Malgré tout, la lettre de l’Illinois continuait de le tracasser.
Galloway était méthodique de nature, une qualité qui lui avait permis de survivre pendant la guerre et qui lui avait été très utile dans ses fonctions d’agent des forces de l’ordre.
Il commença par se renseigner dans le village, demandant aux marchands et aux habitants s’ils se souvenaient du garçon.
Certains, oui : un jeune homme discret qui était allé vivre chez les sœurs Barrow, mais personne ne se souvenait de l’avoir revu après ce premier automne.
L’avis général était qu’il était parti en ville, même si personne ne pouvait l’affirmer avec certitude.
La femme du commerçant a mentionné qu’elle s’était renseignée une fois sur lui et qu’on lui avait répondu qu’il était parti chercher du travail.
Cela semblait tout à fait plausible.
Galloway décida de se rendre en personne au domaine de Barrow, de poser quelques questions et, espérait-il, de répondre à la tante inquiète avec des informations définitives.
Le voyage a duré presque toute la journée.
Galloway a suivi la route principale vers le sud sur plusieurs kilomètres avant de bifurquer sur un sentier étroit qui serpentait à travers une forêt de plus en plus dense.
Le chemin était en très mauvais état, envahi par les mauvaises herbes qui frôlaient les flancs de son cheval.
En chemin, il passa devant deux autres fermes et s’arrêta à chacune d’elles pour demander aux habitants s’ils avaient vu le garçon de Barrow ces dernières années.
Les deux familles ont donné la même réponse évasive : elles n’ont pas pris part à l’affaire et s’attendaient à ce que les autres fassent de même.

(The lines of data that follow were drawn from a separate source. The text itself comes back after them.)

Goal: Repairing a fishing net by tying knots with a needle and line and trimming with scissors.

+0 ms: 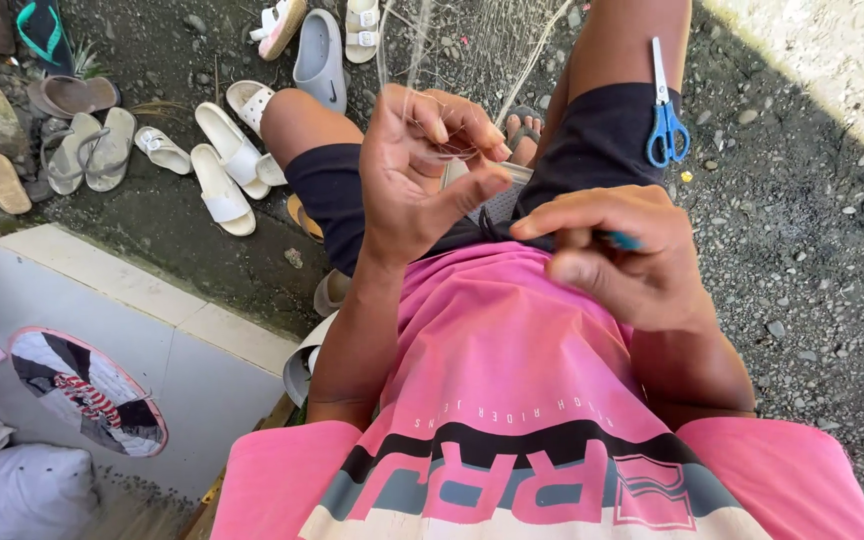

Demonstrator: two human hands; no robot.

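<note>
My left hand [422,170] is raised over my lap, fingers curled and pinching thin, pale fishing-net strands [472,60] that stretch away toward the top of the view. My right hand [617,260] sits lower and closer to my pink shirt, closed around a small teal-blue tool [624,240] of which only the tip shows. A pair of blue-handled scissors [665,110] rests on my right thigh, on the dark shorts, apart from both hands.
Several sandals and slippers [222,170] lie scattered on the dark gravel at upper left. A pale tiled step edge [132,290] runs along the left. Gravel ground [812,250] spreads to the right, sunlit at the top corner.
</note>
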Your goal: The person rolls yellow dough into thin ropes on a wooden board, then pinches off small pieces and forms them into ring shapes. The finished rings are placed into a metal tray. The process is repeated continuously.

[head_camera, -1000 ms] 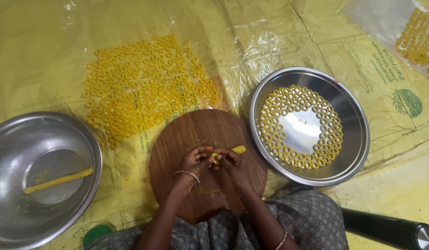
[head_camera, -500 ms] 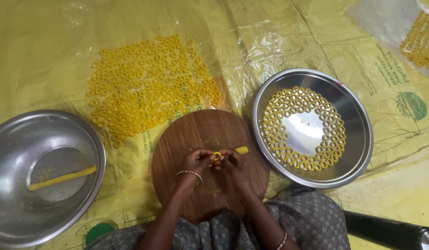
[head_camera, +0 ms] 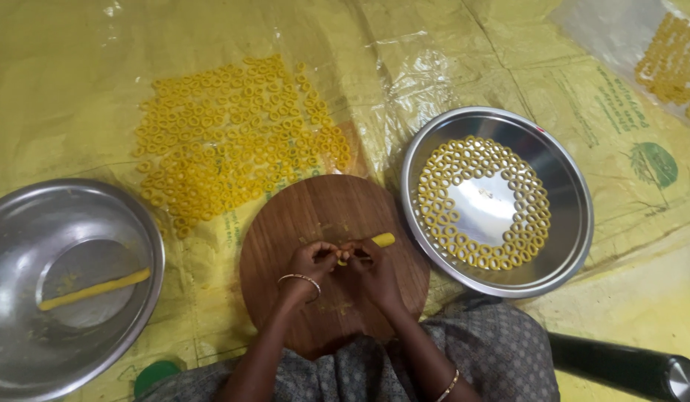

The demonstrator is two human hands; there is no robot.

Un fermier, debout sur le seuil de sa porte, son fusil bien visible, fit clairement comprendre que la présence du shérif n’était pas la bienvenue et que toutes les affaires menées par les Barrow ne regardaient qu’eux.
Telle était la culture à laquelle Galloway était confronté : un mur d’ignorance volontaire qui protégeait les secrets de chacun en n’en protégeant aucun.
La ferme de Barrow apparut soudainement lorsque Galloway prit un virage sur le chemin.
La maison paraissait bien conservée, la grange robuste, et la fumée qui s’échappait de la cheminée formait une fine ligne sur le ciel gris.
Alors qu’il descendait de cheval et l’attachait à un poteau, la porte d’entrée s’ouvrit et les sœurs jumelles sortirent sur le porche.
Elles se tenaient côte à côte, identiques dans leurs robes simples et leurs tabliers blancs, le visage impassible tandis qu’elles le regardaient s’approcher.
Galloway se présenta et expliqua le motif de sa visite : un parent inquiet s’enquérait de Thomas.
Les sœurs échangèrent un bref regard, et une communication silencieuse s’installa entre elles avant que l’une d’elles ne prenne la parole.
Thomas était parti il y a des années, dit-elle, impatient de trouver du travail en ville.